Не успел я добраться до Парижа и разместиться на улице полковника Молля, как позвонил с Монмартра соплеменник и сказал:
– Сегодня в клубе возле Опера играет Шевчук. Билет стоит тридцать евро. Может быть, сможешь провести за так?
Идея понравилась литературным сюжетом, и я набрал питерский номер Коли Медведева.
– Ты директор культурного центра, значит, всесильный человек. Сделай проходку на концерт Шевчука.

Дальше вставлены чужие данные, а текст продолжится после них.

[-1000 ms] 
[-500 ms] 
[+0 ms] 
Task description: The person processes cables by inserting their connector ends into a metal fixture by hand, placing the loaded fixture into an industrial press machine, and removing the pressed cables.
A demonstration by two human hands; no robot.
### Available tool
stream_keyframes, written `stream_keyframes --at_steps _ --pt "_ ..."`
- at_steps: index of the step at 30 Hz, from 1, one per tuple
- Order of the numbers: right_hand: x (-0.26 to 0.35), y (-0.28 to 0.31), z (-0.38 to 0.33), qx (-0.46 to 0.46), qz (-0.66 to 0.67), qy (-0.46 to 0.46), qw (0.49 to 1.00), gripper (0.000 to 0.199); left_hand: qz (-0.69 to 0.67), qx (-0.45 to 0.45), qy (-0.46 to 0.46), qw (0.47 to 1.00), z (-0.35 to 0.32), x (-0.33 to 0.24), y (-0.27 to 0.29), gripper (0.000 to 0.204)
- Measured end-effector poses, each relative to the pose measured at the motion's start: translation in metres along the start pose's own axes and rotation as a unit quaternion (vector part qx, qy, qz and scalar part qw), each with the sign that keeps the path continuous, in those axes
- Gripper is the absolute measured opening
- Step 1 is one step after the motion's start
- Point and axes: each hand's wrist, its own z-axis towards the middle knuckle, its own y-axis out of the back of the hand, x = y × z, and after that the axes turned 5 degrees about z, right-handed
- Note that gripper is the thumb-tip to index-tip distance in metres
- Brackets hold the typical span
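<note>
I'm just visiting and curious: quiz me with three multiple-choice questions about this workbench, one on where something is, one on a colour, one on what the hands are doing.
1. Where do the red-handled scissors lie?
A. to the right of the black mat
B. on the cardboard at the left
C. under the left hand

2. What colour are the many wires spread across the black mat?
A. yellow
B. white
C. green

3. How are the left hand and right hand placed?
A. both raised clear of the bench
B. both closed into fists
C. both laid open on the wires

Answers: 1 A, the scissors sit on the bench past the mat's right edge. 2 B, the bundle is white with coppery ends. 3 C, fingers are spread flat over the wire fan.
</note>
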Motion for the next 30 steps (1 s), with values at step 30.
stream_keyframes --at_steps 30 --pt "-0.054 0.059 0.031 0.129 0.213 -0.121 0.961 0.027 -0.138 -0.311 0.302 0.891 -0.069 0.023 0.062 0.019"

– Подожди. Ты ведь в Париже.
– И Шевчук в Париже сегодня поет.
– Оригинально! Тогда запиши номер его директора.
Звоню на мобильный. Слышу голос Тимошенко, представляя симметричное лицо настоящего джентльмена. Тот сперва удивляется, затем приглашает прийти.
Вечером на пустынной рю плотная русская толпа человек в триста. На входе стоят отставные боксеры. Как-то объясняюсь и провожу знакомых. В гардеробе за раздевание содрали 2,5 евро, но зато с бесплатным "бонжур, месье".
Подхожу к Шевчуку поздороваться.
– А ты что тут делаешь?
– Роман пишу.
– Прямо-таки Марсель Пруст!
Затем толпа набилась, и народный артист Юра запел, а русские запели вместе с ним. Такой энергичной задушевностью можно аккумуляторы заряжать. Девушки в зале рослые, с хорошими телами, вывезшие красоту без таможенных пошлин, а мужчины разные, но в основном при деньгах. Когда Шевчук отыграл, началась дискотека, полилось шампанское, и забегали гарсоны с устрицами.
Кирилл и Его Девушка зазвали на Монмартр, и, поднявшись по рю Лепик, мы уселись в кафе, где к нам присоединился местный Гастон с тонким профилем одухотворенного интеллектуала. Интересующийся русской душой и тем, как произошла наша рок-революция. Гастон пришел с томиком "Бесов" Федора Достоевского, что говорило о серьезности намерений. Пришлось рассказать вкратце, что мы пели и зачем.
– Oui! Oui! – с некоторым сомнением кивал француз.
Тут же Кирилл объявил о необходимости записать с Алексеем Хвостенко, Хвостом, одну песню. Фонограмма уже есть, и осталось только наложить голос. Я взял кассету и отправился на улицу полковника Молля репетировать, недоумевая – зачем мне в Париже записывать чужые песни, когда я и со своими до конца не разобрался? А затем, что делать мне здесь нечего – только петь. Да и всем нашим, кому удалось зацепиться за французский социализм и получить пенсион, остается только распевать.